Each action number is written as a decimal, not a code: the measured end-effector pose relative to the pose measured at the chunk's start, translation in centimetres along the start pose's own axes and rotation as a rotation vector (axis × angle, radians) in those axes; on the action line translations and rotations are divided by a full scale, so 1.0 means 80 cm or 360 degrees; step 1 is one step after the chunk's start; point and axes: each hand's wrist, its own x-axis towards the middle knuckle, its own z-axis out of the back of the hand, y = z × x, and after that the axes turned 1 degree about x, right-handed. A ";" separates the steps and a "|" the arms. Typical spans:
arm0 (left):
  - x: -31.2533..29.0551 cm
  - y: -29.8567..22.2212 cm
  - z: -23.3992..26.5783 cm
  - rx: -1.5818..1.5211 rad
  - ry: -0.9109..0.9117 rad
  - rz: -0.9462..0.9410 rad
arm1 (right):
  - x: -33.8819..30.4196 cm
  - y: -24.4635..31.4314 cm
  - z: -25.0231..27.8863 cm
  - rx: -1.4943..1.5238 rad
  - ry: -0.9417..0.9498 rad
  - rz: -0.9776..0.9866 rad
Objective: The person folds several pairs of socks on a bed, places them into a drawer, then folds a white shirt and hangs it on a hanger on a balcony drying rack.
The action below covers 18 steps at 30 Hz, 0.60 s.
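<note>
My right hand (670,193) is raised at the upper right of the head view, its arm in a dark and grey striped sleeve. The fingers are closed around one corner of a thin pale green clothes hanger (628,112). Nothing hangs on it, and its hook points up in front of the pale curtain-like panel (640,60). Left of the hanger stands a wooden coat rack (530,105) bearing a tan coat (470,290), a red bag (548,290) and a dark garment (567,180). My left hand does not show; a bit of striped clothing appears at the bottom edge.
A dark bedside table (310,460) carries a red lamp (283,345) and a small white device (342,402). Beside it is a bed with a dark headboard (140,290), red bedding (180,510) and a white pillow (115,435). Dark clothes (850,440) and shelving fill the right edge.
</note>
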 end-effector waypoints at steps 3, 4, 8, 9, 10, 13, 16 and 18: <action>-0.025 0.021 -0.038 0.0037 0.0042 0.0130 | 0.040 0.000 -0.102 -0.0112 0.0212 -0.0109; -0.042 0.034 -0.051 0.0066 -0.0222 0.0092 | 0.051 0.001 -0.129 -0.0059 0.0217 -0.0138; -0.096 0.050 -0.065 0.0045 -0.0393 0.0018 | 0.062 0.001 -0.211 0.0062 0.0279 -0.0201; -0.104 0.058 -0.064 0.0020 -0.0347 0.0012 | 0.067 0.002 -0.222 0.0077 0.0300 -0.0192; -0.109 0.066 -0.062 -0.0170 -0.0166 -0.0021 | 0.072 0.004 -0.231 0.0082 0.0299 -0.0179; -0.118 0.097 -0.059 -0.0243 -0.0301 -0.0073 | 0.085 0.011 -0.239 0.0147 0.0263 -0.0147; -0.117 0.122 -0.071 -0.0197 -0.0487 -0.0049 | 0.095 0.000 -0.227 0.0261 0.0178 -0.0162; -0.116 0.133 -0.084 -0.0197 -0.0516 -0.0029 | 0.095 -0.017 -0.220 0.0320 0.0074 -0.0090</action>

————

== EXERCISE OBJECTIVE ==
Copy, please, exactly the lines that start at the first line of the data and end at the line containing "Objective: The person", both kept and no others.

== YOUR SOLUTION ==
Each action number is written as a decimal, not a code: the measured end-effector pose relative to the pose measured at the chunk's start, translation in centimetres along the start pose's own axes and rotation as a rotation vector (axis × angle, radians) in those axes; on the action line translations and rotations are divided by a full scale, so 1.0 means 80 cm or 360 degrees; step 1 is one step after the chunk's start; point and axes: each hand's wrist, its own x-axis towards the middle knuckle, its own z-axis out of the back of the hand, y = z × x, and after that the axes turned 1 degree about x, right-handed. A ";" separates the steps and a "|" the arms. Typical spans:
arm0 (left):
  - x: -31.2533..29.0551 cm
  - y: -29.8567..22.2212 cm
  - z: -23.3992..26.5783 cm
  - rx: -1.5818..1.5211 rad
  - ry: -0.9109..0.9117 rad
  - rz: -0.9462..0.9410 rad
arm1 (right):
  - x: -33.8819..30.4196 cm
  - y: -24.4635..31.4314 cm
  - z: -25.0231..27.8863 cm
  - rx: -1.4943..1.5238 rad
  - ry: -0.9417..0.9498 rad
  - rz: -0.9776..0.9866 rad
Objective: The person folds several pairs of socks on a bed, places them into a drawer, then folds a white shirt and hangs it on a hanger on a balcony drying rack.

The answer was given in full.